The award is given to women with a history of community service and those who have encouraged other women to participate in public affairs, said WATT chairwoman N. Sharon Leatherman.

"This is the most flattering thing that has ever happened to me," said Murdock, who lives in Hagerstown. "I look around and see so many friends, so many phenomenal people."

Boyer, also a Hagerstown resident, said receiving the award was a humbling experience.

"I really do feel that I am accepting this award under false pretenses," she said.

Boyer later explained that she felt she learned more from her supporters and political associates than she felt they had learned from her. Boyer made a run for a Washington County Commissioners seat in 1978. While she was the first woman to make it past the primary, she lost in the general election.

"Many in the community didn't take a woman seriously as far as running the government was concerned," Boyer said. "They might be willing to trust you with kids' education or public health or something like that, but they weren't to willing to trust women with policy decisions."

Murdock said despite all of her firsts, she never felt discriminated against.

"I was, however, shall I say, getting a finger pointed at because I was elected and not appointed," she said.

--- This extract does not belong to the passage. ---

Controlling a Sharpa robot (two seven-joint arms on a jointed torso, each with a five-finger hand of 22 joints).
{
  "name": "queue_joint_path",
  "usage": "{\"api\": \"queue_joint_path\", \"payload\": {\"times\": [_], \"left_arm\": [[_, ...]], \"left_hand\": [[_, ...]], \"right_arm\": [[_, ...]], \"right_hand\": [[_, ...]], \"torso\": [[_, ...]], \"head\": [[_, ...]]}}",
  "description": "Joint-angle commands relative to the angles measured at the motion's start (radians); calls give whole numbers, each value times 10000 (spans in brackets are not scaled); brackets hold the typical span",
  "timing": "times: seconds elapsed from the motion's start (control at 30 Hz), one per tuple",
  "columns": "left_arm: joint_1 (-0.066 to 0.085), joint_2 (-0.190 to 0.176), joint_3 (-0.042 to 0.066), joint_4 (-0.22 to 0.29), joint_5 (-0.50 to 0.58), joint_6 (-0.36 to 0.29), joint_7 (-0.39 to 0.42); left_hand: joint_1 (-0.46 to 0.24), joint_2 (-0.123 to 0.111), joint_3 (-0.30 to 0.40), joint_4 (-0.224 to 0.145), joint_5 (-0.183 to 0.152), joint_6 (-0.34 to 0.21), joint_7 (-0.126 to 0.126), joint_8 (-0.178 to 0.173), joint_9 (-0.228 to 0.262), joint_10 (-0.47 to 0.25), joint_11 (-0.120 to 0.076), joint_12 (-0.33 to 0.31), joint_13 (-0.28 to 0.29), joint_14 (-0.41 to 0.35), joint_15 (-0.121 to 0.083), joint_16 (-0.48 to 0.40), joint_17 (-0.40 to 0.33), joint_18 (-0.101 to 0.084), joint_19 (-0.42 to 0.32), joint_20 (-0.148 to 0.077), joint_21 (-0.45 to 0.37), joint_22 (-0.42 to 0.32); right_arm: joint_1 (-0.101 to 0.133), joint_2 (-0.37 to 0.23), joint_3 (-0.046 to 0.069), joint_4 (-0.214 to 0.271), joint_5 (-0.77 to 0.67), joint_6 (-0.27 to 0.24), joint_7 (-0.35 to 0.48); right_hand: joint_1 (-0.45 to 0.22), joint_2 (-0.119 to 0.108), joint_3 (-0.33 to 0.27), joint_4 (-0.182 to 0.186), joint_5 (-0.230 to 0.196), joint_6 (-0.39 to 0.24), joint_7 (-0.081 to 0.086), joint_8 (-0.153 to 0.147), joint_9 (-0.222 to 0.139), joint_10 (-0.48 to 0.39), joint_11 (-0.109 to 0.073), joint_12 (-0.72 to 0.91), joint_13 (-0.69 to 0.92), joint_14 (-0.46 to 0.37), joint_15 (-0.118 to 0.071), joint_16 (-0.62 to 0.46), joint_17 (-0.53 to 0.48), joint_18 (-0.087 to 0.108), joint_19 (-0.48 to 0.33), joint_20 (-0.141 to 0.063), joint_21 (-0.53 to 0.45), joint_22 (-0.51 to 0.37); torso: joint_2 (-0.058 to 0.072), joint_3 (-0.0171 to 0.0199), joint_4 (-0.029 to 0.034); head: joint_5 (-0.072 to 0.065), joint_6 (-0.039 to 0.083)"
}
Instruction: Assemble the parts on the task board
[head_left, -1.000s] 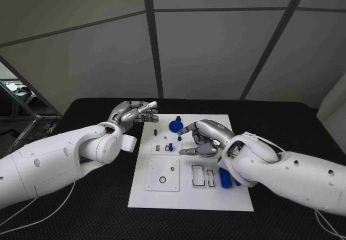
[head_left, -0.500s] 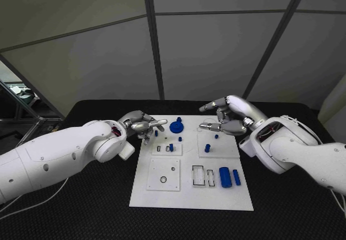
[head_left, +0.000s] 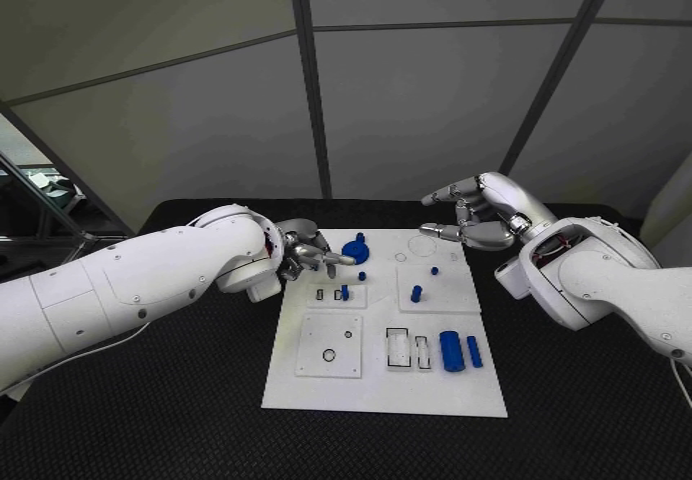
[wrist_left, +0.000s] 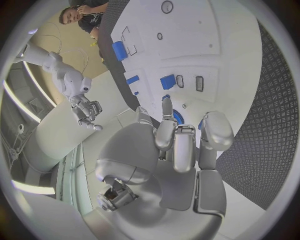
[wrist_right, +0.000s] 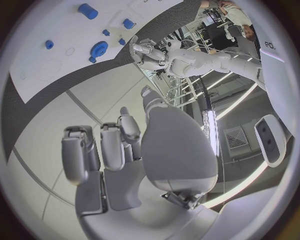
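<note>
The white task board (head_left: 378, 385) lies in the middle of the black table. A blue gear-like disc (head_left: 356, 243) stands at its far end, with small blue pegs (head_left: 415, 294) upright near it. Two blue cylinders (head_left: 451, 352) lie at the board's right side. My left hand (head_left: 310, 255) hovers at the board's far left edge, fingers stretched toward the disc (wrist_left: 180, 116) and holding nothing. My right hand (head_left: 473, 213) is raised above the board's far right corner, fingers apart and empty. In the right wrist view the disc (wrist_right: 98, 49) and a peg (wrist_right: 87, 10) lie far beyond the hand (wrist_right: 119, 145).
Two raised white plates (head_left: 329, 347) with slots and holes sit on the board's near half. Black table (head_left: 173, 400) surrounds the board on all sides. Grey wall panels stand behind the table's far edge.
My right hand has lifted off the board's middle and gone up and to the far right, leaving a peg standing. My left hand has come down and in toward the blue disc.
</note>
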Motion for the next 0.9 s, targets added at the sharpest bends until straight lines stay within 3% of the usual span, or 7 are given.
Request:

Murdock, who served as the city's treasurer from 1978 to 1985, was appointed to the council in 1985 after the death of councilman Jim Resh.

WATT officials said that local women have made several political gains. This is the first time there has been a female majority on Hagerstown's five-member city council, officials said Thursday.

WATT vice-chairwoman Judy Lyons Wolf said more needs to be done.

"I think (women) need to know they're supported because they're still pioneers," Wolf said.